Web exclusive: Building ‘mind share’ today can boost market share tomorrow

Home COVID-19 Web exclusive: Building ‘mind share’ today can boost market share tomorrow

By Reginald Tucker

Taking care of customers, clients and supply chain partners during difficult times goes a long way in creating not only brand loyalty but also fortifying relationships. This emphasis on building this so-called “mind share” helps keep brands and individuals alike top of mind among consumers and even businesses associates in challenging periods such as today. The potential upside, experts note, is those customers often reward brands and companies who take care of them during those rough patches, which, in turn, can boost a brand’s market share when shoppers eventually resume their normal purchasing habits.

“Mind share is a marketing term that describes the amount of consumer awareness or popularity surrounding a particular product, idea, or company,” wrote Will Kenton, editor with Investopedia. “Practically, it is the consumer perception of a particular brand or product compared to their rivals as measured by the amount of talk or mentions generated by the public or the media.”

This marketing concept has taken on even more meaning in the context of the current COVID-19 pandemic. So much economic activity has been either severely restricted or halted altogether, and it has created a situation whereby many consumers cannot access the products or services they require when they need it. At the same time, retailers, marketers and suppliers are faced with the challenge of trying to maintain or create connections with both existing and potential customers while still being sensitive to the health crisis currently facing humanity.

That was the challenge facing New Braunfels Flooring (NBF), named after the Texas city in which it is based. Much like other retailers around the country, NBF was forced to temporarily close its showroom to slow the spread of COVID-19. While the company was well aware of the potential consequences to the business, its first reaction was to offer assistance to the local community.

“Our top priority is the health and safety of our community,” said Vallerie Newman, general manager. “We are offering anyone who cannot obtain essentials for themselves to reach out so we can deliver what we can to those who need it. That could include cases of water, toilet paper or even food.”

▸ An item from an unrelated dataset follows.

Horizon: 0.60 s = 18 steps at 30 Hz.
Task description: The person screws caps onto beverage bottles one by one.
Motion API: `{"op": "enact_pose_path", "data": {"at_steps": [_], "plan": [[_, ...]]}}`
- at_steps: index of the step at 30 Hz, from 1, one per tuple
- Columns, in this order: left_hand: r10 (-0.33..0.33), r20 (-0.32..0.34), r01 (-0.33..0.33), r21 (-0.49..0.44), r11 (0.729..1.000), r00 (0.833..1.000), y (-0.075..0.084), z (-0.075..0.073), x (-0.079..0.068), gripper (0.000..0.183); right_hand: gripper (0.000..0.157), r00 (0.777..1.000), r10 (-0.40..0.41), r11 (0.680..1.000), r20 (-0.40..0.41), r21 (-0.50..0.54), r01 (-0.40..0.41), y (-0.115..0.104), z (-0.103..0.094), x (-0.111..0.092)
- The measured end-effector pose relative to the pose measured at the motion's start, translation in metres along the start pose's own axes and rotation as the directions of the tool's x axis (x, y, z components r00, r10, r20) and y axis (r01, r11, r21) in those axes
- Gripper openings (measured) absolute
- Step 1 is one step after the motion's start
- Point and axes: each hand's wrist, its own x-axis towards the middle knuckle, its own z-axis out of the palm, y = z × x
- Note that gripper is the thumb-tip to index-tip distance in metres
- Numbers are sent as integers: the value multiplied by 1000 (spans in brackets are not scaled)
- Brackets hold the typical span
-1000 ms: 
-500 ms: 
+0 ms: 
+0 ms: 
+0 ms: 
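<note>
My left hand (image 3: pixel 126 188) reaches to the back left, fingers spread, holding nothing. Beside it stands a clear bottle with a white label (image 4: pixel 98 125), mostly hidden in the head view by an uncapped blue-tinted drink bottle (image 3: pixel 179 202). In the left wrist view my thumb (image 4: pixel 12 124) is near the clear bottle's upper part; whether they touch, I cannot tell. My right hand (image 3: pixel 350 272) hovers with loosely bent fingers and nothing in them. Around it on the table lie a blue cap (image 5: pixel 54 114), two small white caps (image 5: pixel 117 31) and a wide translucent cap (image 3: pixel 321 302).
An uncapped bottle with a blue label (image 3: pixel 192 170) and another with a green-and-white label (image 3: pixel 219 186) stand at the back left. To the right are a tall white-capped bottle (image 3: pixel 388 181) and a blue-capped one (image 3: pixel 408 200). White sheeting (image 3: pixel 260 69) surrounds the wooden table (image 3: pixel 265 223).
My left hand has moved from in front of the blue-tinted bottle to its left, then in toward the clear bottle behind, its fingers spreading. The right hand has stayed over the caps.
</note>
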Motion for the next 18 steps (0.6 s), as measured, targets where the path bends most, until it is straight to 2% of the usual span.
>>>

For those customers and clients who need to finish a project as a matter of health and safety, i.e., those clients who are wrapping up a newly constructed home that needs floors in order for homeowners to move in, or if someone is living with damaged flooring that poses a safety risk, NBF can step in to resolve this as well. Using live video calls, the retailer can deploy staff to complete installations in accordance with advised safety measures.

“As a community, we need to help each other—no matter what,” Newman said. “Especially the elderly; we want to make sure everyone is safe and has what they need in order to make it through this crisis.”

While increasing market share is the ultimate goal of any business, building mind share may be part of a means to achieve that objective.

Can mind share be measured?

So, is it possible to draw a definitive link between the goodwill companies practice today and the customer loyalty or market share potentially generated down the road? Experts can’t put a precise number on it, but say it certainly can’t hurt to try.

“Mind share is difficult to quantify, even with advanced advertising and social media marketing tools and metrics,” Kenton wrote. “Market share is more easily quantified—it is the percentage of a market defined either in revenue or units that an item holds compared to a competing item. While increasing market share is the ultimate goal of any business, building mind share may be part of a means to achieve that objective. Some advertising experts contend that mind share can be a better gauge of a small company’s long-term health than market share, because it signifies that a product is always available, is of high quality and is backed by quality customer impressions.”

One thing retailers can say for sure is they never forget the business partners who step up to support them when help was needed. Case in point: When Jerry Levinson, owner of Carpets of Arizona, reached out to Mohawk—one of its suppliers—to provide assistance and personnel when putting together a series of training classes, the supplier stepped up. “Mohawk helped me put on these classes on several occasions,” he told FCNews. “I’ve leaned on them many times to help me grow my business.”

Fast forward to the present challenge in maintaining business and staying profitable during the age of COVID-19, Levinson’s suppliers rose to the occasion again. “I called all my manufacturers to work out a payment plan as soon as the governor issued a stay-at-home order in Arizona,” he said. “I requested to freeze my payments, but agreed to pay suppliers the equivalent of any new orders so our account balance stays even. I have always had an excellent relationship with my manufacturers.”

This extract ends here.